### DATA SECTION
════════
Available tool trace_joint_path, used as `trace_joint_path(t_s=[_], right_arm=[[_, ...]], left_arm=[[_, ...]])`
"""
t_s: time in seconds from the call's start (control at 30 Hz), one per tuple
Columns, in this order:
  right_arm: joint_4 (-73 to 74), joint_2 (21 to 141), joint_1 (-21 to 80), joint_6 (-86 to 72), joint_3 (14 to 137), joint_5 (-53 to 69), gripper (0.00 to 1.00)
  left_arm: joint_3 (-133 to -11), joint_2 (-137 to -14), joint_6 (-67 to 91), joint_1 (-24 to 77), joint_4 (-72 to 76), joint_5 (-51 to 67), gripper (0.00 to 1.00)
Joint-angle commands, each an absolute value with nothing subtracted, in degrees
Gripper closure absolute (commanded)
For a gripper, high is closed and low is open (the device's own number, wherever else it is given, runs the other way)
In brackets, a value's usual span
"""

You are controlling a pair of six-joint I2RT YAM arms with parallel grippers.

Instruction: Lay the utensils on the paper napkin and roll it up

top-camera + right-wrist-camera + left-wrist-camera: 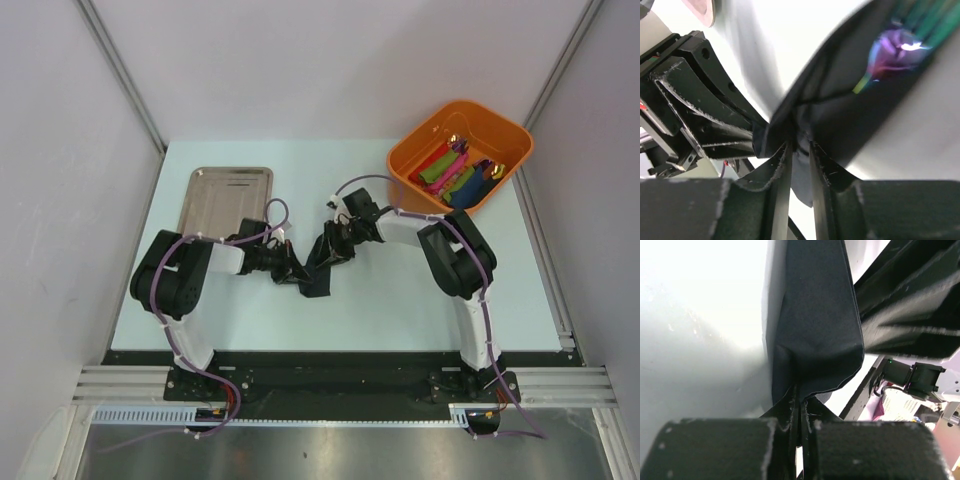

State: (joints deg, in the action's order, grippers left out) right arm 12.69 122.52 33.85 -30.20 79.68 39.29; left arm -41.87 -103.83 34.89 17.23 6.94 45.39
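Black paper napkin (815, 325) at centre frame: left gripper (799, 440) pinches it. The right gripper (799, 185) straddles it, slightly spread.

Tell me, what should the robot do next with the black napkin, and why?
Probably nip the right fingers shut on the black napkin and roll it over. The left fingers pinch its edge, the right ones stand slightly apart around its fold, and the shiny utensils show uncovered.

The paper napkin (815, 330) looks matt, the metal utensils (890, 55) glossy iridescent, the orange plastic bin (470, 113) smooth.
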Motion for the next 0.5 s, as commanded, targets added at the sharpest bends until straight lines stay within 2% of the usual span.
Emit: trace_joint_path(t_s=[0.0,0.47], right_arm=[[11.43,119.09,32.61,-31.29,77.87,41.22,0.77],[11.25,123.57,33.40,-30.15,77.43,37.97,0.88]], left_arm=[[-43.07,-105.12,31.29,17.49,5.01,40.25,1.00],[-42.01,-101.78,34.44,17.58,9.22,45.07,1.00]])
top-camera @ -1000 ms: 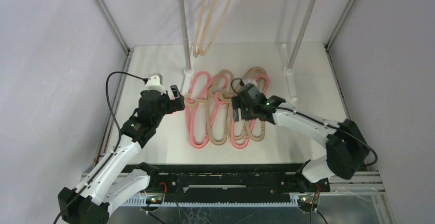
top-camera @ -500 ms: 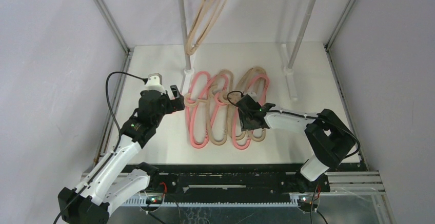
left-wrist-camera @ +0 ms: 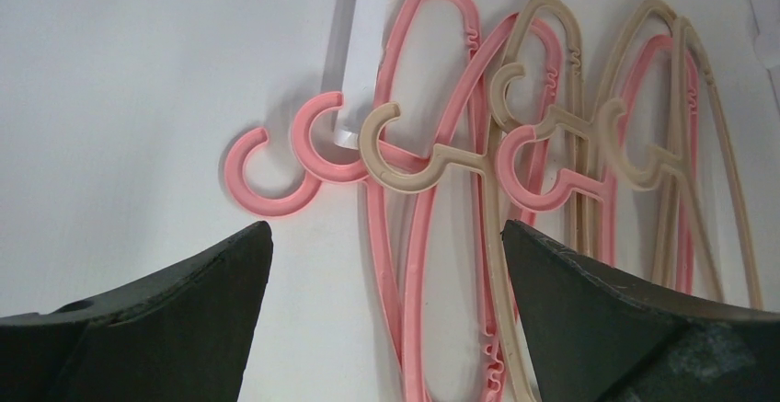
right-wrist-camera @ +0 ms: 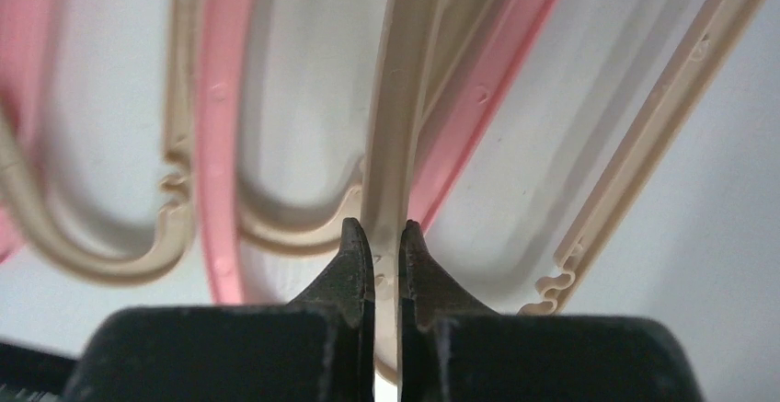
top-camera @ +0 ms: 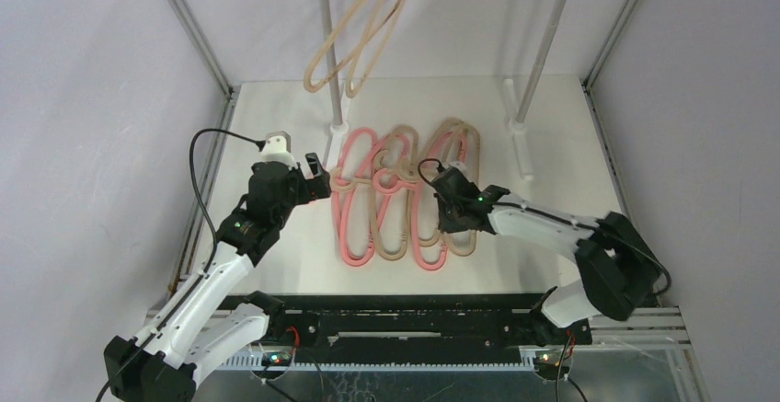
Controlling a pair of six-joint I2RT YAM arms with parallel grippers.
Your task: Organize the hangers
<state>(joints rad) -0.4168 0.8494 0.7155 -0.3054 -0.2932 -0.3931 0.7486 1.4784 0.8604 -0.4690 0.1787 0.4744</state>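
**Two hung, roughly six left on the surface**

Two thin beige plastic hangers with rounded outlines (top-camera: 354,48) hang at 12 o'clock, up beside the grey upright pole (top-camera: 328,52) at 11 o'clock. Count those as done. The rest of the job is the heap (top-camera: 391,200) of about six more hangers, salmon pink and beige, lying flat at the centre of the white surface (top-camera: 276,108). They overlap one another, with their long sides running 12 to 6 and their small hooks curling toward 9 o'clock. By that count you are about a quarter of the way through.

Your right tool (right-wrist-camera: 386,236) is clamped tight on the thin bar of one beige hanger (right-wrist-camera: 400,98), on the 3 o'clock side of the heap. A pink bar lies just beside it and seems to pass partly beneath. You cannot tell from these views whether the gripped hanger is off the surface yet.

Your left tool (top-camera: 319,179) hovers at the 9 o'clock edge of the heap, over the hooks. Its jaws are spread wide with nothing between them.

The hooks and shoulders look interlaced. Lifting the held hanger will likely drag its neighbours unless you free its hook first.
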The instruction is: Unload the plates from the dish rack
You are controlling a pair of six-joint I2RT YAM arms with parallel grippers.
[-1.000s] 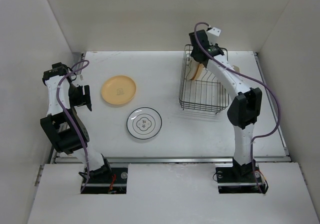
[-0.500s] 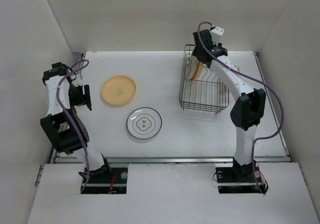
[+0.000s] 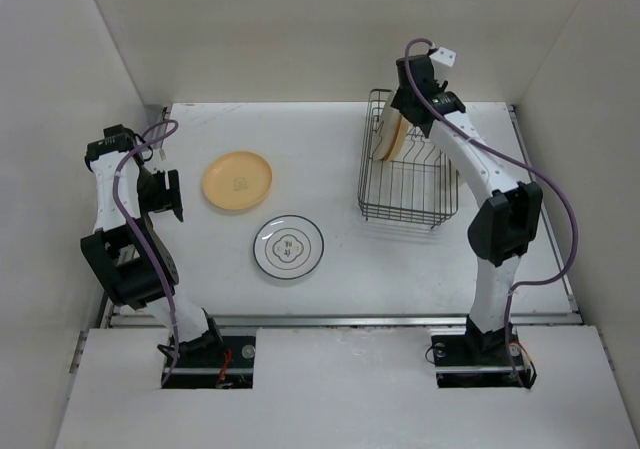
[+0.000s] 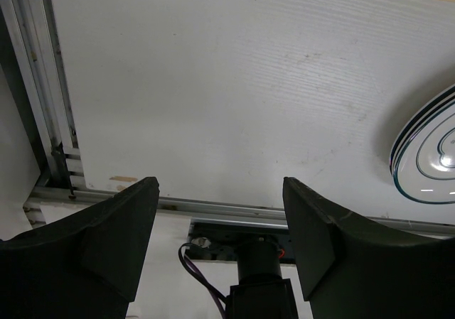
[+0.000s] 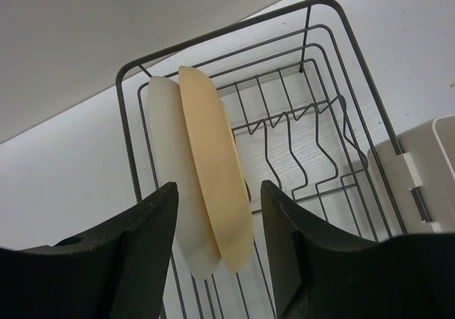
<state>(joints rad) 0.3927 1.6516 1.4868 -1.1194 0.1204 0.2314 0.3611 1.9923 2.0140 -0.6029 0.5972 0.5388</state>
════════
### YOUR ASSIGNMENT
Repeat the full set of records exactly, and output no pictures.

### SOLUTION FOR THIS EXERCISE
Available tool trace_joint_path, used as `trace_joint_path(t_s=[_], right_arm=[[_, ...]], left_arm=[[_, ...]])`
"""
t_s: time in seconds from the call's start (control at 30 Hz), one per tuple
Columns, in this order:
  right_arm: joint_4 (-73 to 74), joint_2 (21 to 141), joint_1 (-21 to 80), joint_6 (-86 to 72), joint_3 (14 to 137), joint_5 (-53 to 69), gripper (0.00 to 1.00)
  left_arm: joint_3 (-133 to -11), joint_2 (-137 to -14), joint_6 (-67 to 91), joint_1 (-24 to 77), joint_4 (-72 to 76), joint_5 (-51 to 67), gripper (0.00 to 1.00)
Joint-angle commands, each an absolute value with nothing subtracted, in degrees
Gripper closure absolute (commanded)
For a gripper, high is closed and low is open (the device's own number, wherever else it is given, runs the other way)
In brackets, a value's usual span
"""

You are controlling a pair of six-joint I2RT YAM arms with parallel grippers.

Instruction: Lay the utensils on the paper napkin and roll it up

top-camera + right-wrist-camera + left-wrist-camera: 

State: (joints deg, in the action's order, grippers left out) right arm 12.69 122.52 33.85 -30.20 79.68 39.29; left arm -41.87 -103.83 34.89 17.23 6.94 45.39
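Black paper napkin (815, 325) at centre frame: left gripper (799, 440) pinches it. The right gripper (799, 185) straddles it, slightly spread.

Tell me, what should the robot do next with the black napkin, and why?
Probably nip the right fingers shut on the black napkin and roll it over. The left fingers pinch its edge, the right ones stand slightly apart around its fold, and the shiny utensils show uncovered.

The paper napkin (815, 330) looks matt, the metal utensils (890, 55) glossy iridescent, the orange plastic bin (470, 113) smooth.
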Motion for the next 0.5 s, as commanded, targets added at the sharpest bends until straight lines stay within 2% of the usual span.
Emit: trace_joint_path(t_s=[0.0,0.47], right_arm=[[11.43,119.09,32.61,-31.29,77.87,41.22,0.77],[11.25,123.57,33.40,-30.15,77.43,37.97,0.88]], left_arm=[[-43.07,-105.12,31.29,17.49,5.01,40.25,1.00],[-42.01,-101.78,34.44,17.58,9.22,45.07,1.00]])
top-camera @ -1000 ms: 
top-camera @ -500 ms: 
left-wrist-camera @ +0 ms: 
right-wrist-camera @ +0 ms: 
top-camera @ +0 ms: 
Controlling a pair of six-joint I2RT YAM arms with parallel grippers.
Your task: Organize the hangers
<state>(joints rad) -0.4168 0.8494 0.7155 -0.3054 -0.2932 -0.3931 0.7486 1.4784 0.8604 -0.4690 0.1787 0.4744</state>
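**Two hung, roughly six left on the surface**

Two thin beige plastic hangers with rounded outlines (top-camera: 354,48) hang at 12 o'clock, up beside the grey upright pole (top-camera: 328,52) at 11 o'clock. Count those as done. The rest of the job is the heap (top-camera: 391,200) of about six more hangers, salmon pink and beige, lying flat at the centre of the white surface (top-camera: 276,108). They overlap one another, with their long sides running 12 to 6 and their small hooks curling toward 9 o'clock. By that count you are about a quarter of the way through.

Your right tool (right-wrist-camera: 386,236) is clamped tight on the thin bar of one beige hanger (right-wrist-camera: 400,98), on the 3 o'clock side of the heap. A pink bar lies just beside it and seems to pass partly beneath. You cannot tell from these views whether the gripped hanger is off the surface yet.

Your left tool (top-camera: 319,179) hovers at the 9 o'clock edge of the heap, over the hooks. Its jaws are spread wide with nothing between them.

The hooks and shoulders look interlaced. Lifting the held hanger will likely drag its neighbours unless you free its hook first.
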The instruction is: Unload the plates from the dish rack
You are controlling a pair of six-joint I2RT YAM arms with parallel grippers.
[-1.000s] 
[-0.500s] 
[+0.000s] 
[+0.000s] 
[+0.000s] 
<state>(joints rad) 0.3927 1.6516 1.4868 -1.1194 0.1204 0.2314 0.3611 1.9923 2.0140 -0.6029 0.5972 0.5388</state>

Nothing remains to be written for this exercise.